[Pixman] [PATCH 7/7] utils.c: Increase acceptable deviation to 0.0064 in pixel_checker_t

Tue Feb 5 19:16:24 PST 2013

On Sat, 02 Feb 2013 21:23:04 +0100
sandmann at cs.au.dk (Søren Sandmann) wrote:

> Siarhei Siamashka <siarhei.siamashka at gmail.com> writes:
>
> >> pixel 0x03c0, the true floating point value of the resulting green
> >> channel is:
> >> 
> >>    0xc3 / 255.0 + (1.0 - 0x0f / 255.0) * (0x0f / 63.0) = 0.9887955
> >> 
> >> but when compositing 8 bit values, where the 6-bit green channel is
> >> converted to 8 bit through bit replication, the 8-bit result is:
> >> 
> >>    0xc3 + ((255 - 0x0f) * 0x3c + 127) / 255 = 251
> >> 
> >> which corresponds to a real value of 0.984314. The difference from the
> >> true value is 0.004482 which is bigger than the acceptable deviation
> >> of 0.004. So, if we were to compute all the CONJOINT/DISJOINT
> >> operators in floating point, or otherwise make them more accurate, the
> >> acceptable deviation could be set at 0.0045.
> >> 
> >> If we were doing the 6-bit conversion with rounding:
> >> 
> >>    (x / 63.0 * 255.0 + 0.5)
> >> 
> >> instead of bit replication, the deviation in this particular case
> >> would be only 0.0005, so we may want to consider this at some
> >> point.
> >
> > This has been also discussed here:
> >
> >     http://comments.gmane.org/gmane.comp.graphics.pixman/1891
> >
> > Though the bit replication when converting to 8-bit is not so bad.
> > Dropping lower bits when converting back introduces a bigger error.
> >
> > Anyway, if I remember correctly, the accuracy loss has been well known
> > since the time when bitexact testing was introduced. Other than using
> > less accurate but faster conversion approximations, currently there
> > is also an assumption that separate "fetch -> combine -> store" steps
> > must provide exactly the same results as the fast path functions doing
> > the same operations in one go. This restriction surely inhibits
> > performance and accuracy. Certain platforms (ARM11 and MIPS32) should
> > be able to improve performance a bit if we go away from bitexact
> > correctness testing and allow more freedom in implementations. So this
> > patchset indeed looks rather useful.
> >
> > However I think that we may need to come to an agreement on the primary
> > purpose of the 8-bit pipeline, especially now that we also have a
> > floating point pipeline. In my opinion, the 8-bit integer pipeline
> > should always favour performance over accuracy in the case of doubt.
> 
> I agree that the primary purpose of the 8-bit pipeline is
> performance. If performance didn't matter, we could just use floating
> point for everything. But clearly we can't allow arbitrary deviation
> from the exact computation, so the question has to be how much deviation
> is acceptable.
> 
> > Moreover, anyone using r5g6b5 format is most likely either memory or
> > performance constrained, so they would not particularly appreciate the
> > more accurate, but slower conversion between a8r8g8b8 and r5g6b5.
> 
> It's not an academic discussion btw. If we add dithering, the difference
> between shifting and rounding becomes very obvious. Here are two images,
> both containing a gradient rendered three different ways: once onto
> r5g6b5 without dithering, once onto a8r8g8b8 without dithering, and once
> with dithering onto r5g6b5.
> 
> In the first image, bitshifting is used:
> 
>     http://people.freedesktop.org/~sandmann/dither-shift.png
> 
> In the second, rounding is used:
> 
>     http://people.freedesktop.org/~sandmann/dither-round.png
> 
> In the first image, there is an obvious darkening in the dithered
> gradient. In the second, the difference is visible, but fairly
> subtle. Even the undithered gradient, while ugly in both cases, is
> rendered visibly more faithfully with rounding.

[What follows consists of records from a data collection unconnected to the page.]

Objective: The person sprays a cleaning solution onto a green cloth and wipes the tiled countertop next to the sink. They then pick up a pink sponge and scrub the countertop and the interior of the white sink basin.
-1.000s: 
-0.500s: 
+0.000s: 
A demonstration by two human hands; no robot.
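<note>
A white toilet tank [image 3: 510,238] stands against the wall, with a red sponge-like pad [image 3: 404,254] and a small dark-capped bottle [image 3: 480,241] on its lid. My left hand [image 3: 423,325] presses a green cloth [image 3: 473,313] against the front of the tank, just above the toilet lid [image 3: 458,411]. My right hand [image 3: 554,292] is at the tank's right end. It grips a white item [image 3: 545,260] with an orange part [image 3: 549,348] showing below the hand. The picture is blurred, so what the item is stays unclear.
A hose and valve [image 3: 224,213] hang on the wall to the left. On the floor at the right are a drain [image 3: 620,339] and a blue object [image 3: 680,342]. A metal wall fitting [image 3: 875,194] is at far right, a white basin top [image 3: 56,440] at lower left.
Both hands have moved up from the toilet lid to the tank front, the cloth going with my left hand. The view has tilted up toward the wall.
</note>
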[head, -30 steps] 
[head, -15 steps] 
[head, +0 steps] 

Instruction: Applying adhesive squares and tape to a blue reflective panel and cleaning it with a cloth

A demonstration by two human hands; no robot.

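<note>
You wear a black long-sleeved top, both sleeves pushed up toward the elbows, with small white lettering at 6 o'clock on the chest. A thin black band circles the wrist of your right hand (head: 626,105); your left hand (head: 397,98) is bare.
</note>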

Are you using http://en.wikipedia.org/wiki/Ordered_dithering ?
When adding a threshold map to pixels, the image gets a bit lighter.
Wouldn't dropping the lower bits actually compensate this?

Basically, is the darkening really a problem specifically with
conversion and not with dithering?

Also we would prefer a lossless r5g6b5 -> r8g8b8 -> r5g6b5
conversion round-trip. Replicating the high bits and then
dropping them when converting back meets this requirement.
Doing correct rounding may be also fine, but this needs
to be confirmed.

> > There are also other libraries and alternative solutions out
> > there. The competition between different mobile browsers and UI
> > toolkits for the embedded systems seems to be heavily focused on
> > performance. Every little bit is relevant.
> 
> Well, we could start doing division by 255 in this way:
> 
>        (a * b + 0xff) >> 8

The code from pixelflinger seemed to use something similar:

    http://lists.freedesktop.org/archives/pixman/2012-September/002276.html

> The error is not that severe, and it would be a little bit faster than
> (t = a * b + 0x80, (t + (t >> 8)) >> 8.
> 
> If we had started out doing divisions in the above way, would we now be
> debating whether the additional shift instruction in the
> 
>        (t + (t >> 8)) >> 8)
> 
> formula would be worth the higher precision?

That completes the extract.